• _What you should do_:
Images in the data are to be skipped, while every line is restated exactly as written.

****************

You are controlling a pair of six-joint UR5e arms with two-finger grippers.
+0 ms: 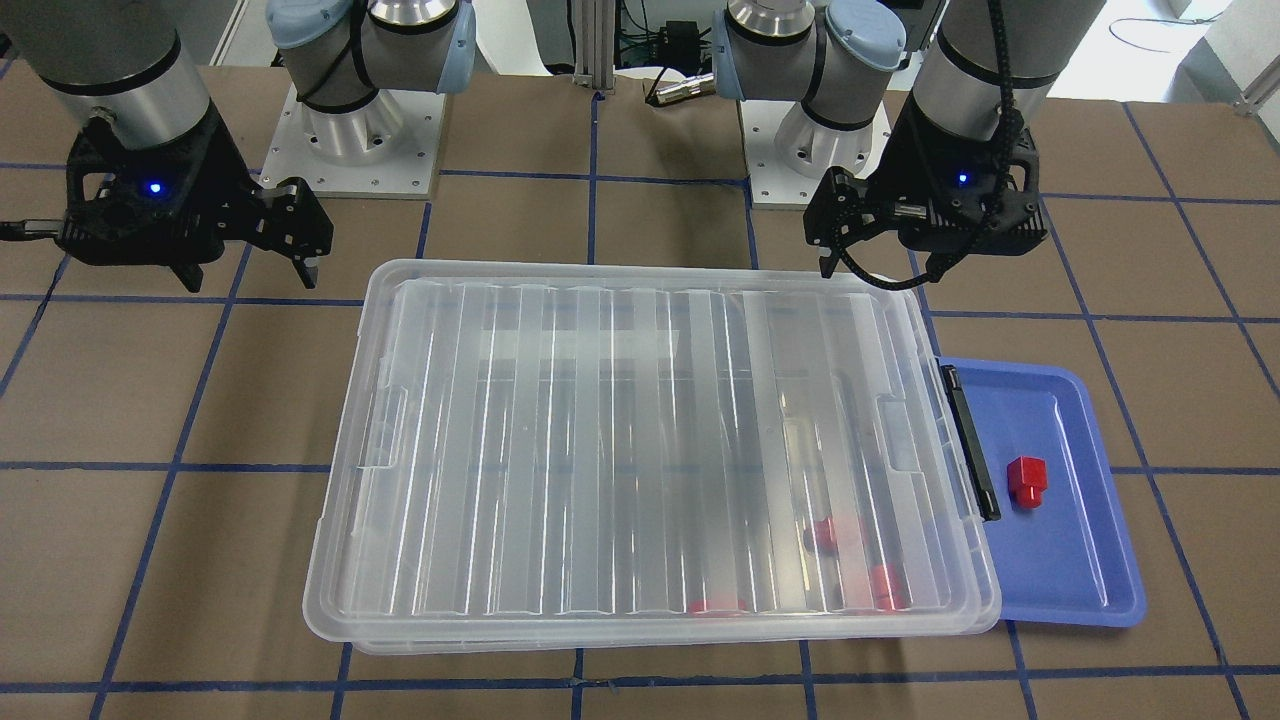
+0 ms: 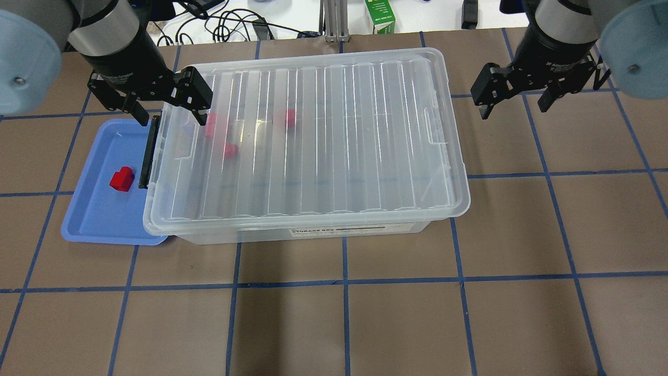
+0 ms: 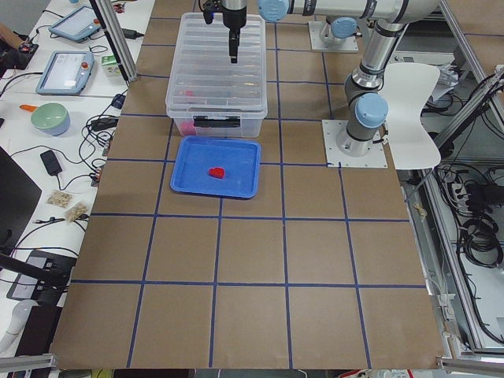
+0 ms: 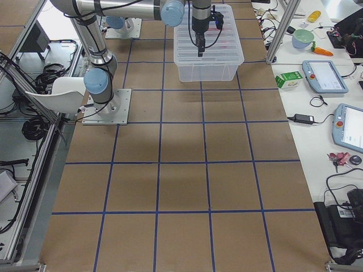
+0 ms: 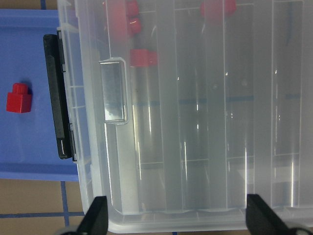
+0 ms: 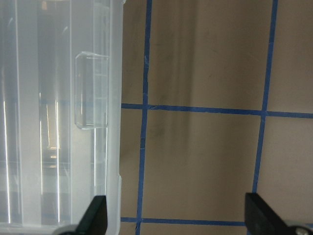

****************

• _Completed task_:
You are controlling a pair of six-joint UR5e arms with two-finger grippers.
+0 ms: 
+0 ms: 
+0 ms: 
+0 ms: 
+0 ms: 
+0 ms: 

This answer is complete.